Work instruction: Return all lines from the entries below in which the word "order" is present.

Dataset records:

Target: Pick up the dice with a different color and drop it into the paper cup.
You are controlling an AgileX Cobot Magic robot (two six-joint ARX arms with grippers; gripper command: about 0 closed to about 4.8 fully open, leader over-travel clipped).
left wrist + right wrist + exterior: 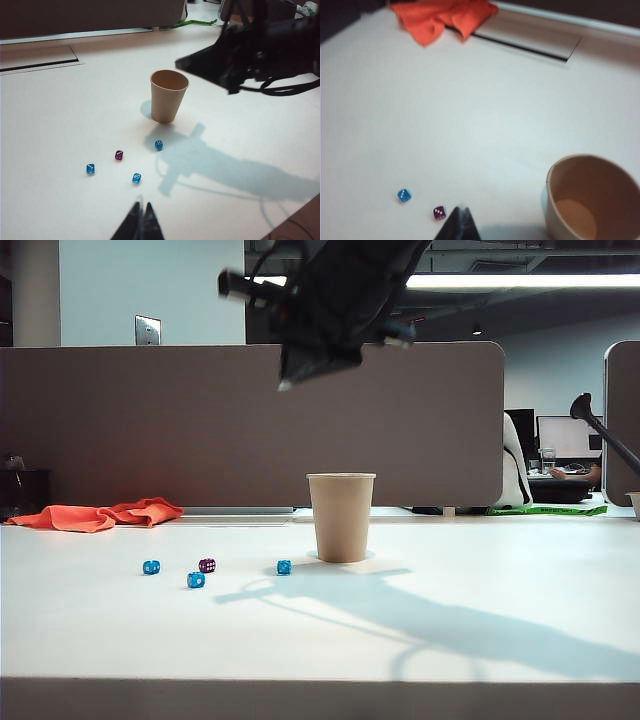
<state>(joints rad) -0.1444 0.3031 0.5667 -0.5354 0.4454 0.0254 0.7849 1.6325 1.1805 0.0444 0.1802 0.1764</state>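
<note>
Right wrist view shows the right gripper pressed together above the purple die; the left gripper looks pressed together too. Descending like this could knock the die away.

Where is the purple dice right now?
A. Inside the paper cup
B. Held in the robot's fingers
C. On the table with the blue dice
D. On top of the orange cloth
C. The purple dice sits on the white table among the three blue dice, left of the paper cup, whose inside looks empty in the right wrist view.
</note>
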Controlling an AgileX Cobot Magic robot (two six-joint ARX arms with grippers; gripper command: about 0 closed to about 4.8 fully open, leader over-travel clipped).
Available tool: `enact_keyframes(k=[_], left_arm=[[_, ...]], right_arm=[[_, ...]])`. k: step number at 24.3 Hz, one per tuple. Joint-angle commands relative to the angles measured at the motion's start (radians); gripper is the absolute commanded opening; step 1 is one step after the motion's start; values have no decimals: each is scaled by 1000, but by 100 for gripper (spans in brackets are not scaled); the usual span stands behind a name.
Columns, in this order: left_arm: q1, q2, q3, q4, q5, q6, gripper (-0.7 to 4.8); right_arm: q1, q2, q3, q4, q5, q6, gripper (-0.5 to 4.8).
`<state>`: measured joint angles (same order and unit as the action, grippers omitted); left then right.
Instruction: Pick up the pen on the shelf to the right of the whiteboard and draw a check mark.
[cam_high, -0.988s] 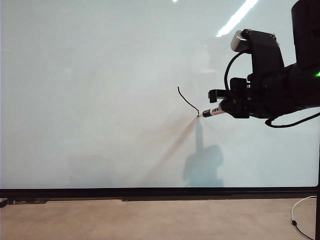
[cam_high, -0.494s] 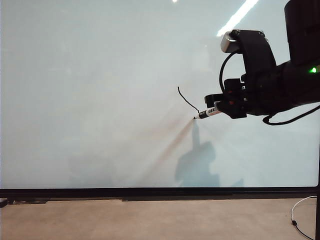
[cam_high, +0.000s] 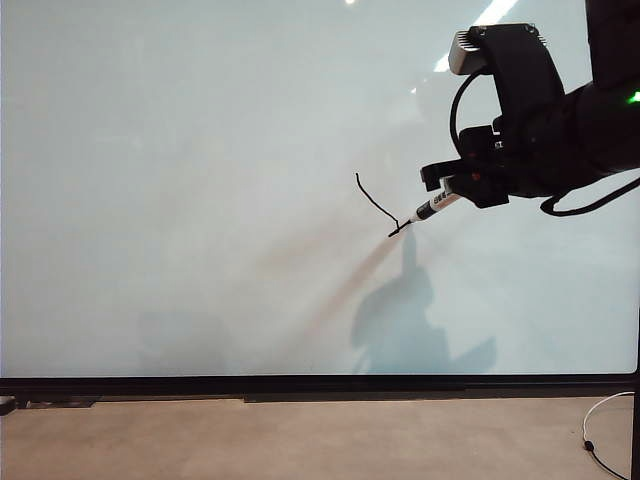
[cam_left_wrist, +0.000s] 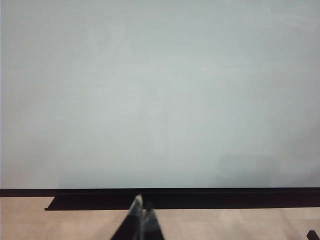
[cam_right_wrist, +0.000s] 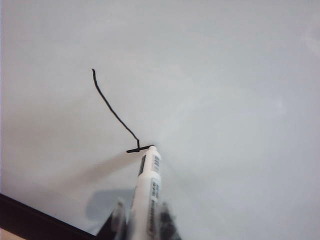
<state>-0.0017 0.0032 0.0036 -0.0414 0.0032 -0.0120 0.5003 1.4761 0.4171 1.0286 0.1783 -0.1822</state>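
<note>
Pen (cam_right_wrist: 149, 187), clenched in right gripper (cam_high: 462, 186), touched whiteboard (cam_high: 200, 150); lifting early risked a stunted check mark (cam_right_wrist: 115, 115); left gripper (cam_left_wrist: 139, 220) hung shut, idle.

Two robot arms — one working high on the right, one low and idle.

The right gripper (cam_high: 452, 193) is clamped on the pen (cam_high: 432, 208), its dark arm reaching in from the upper right. The left gripper (cam_left_wrist: 140, 216) sits low, fingers pressed together — nothing between them.
</note>
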Motion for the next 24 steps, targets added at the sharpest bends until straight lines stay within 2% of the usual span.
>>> enact_keyframes(k=[1,24], left_arm=[[0,0,3,12,0,4,-4],[0,0,3,13,0,4,-5]], right_arm=[[-5,-30,10,16,56,-25,-9],[-7,-158,9,-42,138,-127,-9]])
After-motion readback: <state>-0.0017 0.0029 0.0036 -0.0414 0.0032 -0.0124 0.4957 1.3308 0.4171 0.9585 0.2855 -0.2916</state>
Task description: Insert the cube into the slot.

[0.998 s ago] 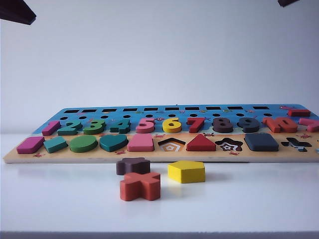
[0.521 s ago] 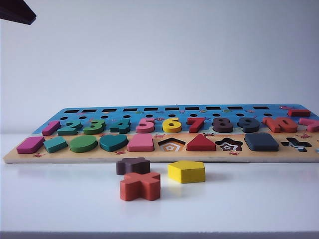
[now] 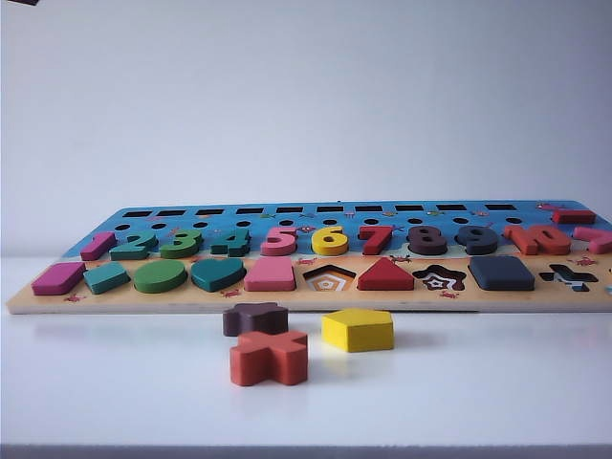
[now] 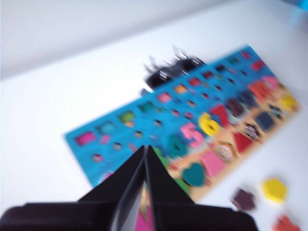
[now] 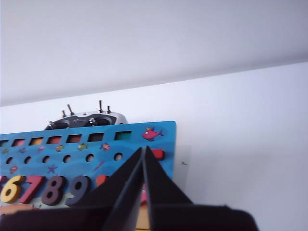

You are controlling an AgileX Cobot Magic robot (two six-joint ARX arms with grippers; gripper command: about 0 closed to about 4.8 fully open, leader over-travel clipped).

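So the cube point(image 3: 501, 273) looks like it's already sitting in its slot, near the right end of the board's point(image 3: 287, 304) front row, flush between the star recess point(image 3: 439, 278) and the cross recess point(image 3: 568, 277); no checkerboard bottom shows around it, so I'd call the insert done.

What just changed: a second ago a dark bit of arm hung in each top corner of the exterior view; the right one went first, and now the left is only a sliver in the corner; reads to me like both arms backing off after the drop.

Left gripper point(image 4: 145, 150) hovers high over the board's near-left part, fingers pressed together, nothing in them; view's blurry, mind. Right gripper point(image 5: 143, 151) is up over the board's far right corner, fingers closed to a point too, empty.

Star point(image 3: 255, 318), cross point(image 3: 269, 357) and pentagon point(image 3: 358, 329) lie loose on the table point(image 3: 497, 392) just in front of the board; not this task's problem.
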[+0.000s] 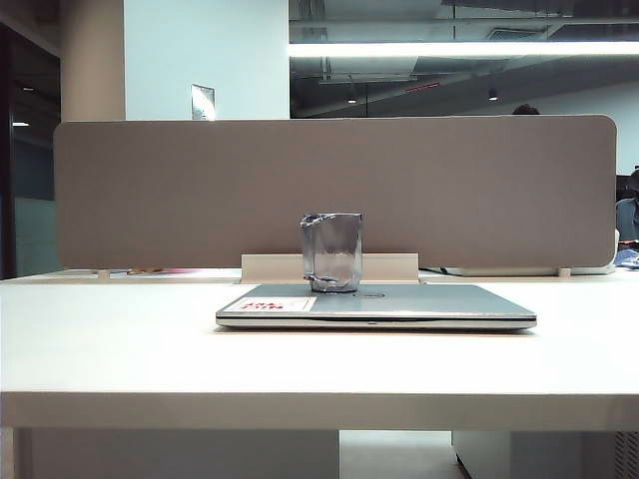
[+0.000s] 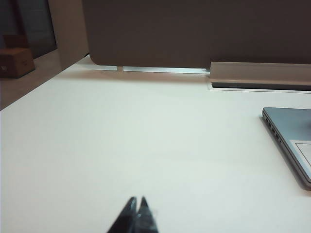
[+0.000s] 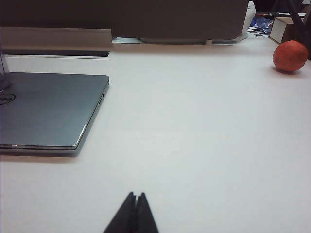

Response area:
Columns, in this order: left_arm: q1, q2, q3, q4, q5, q6, gripper (-0.7 to 4.8); right_arm: q1, q2, q3, q4, q5, q6, gripper (-0.5 to 4.8).
`<state>`: measured joint angles (same order and unit as the action, grippers omitted); left then right.

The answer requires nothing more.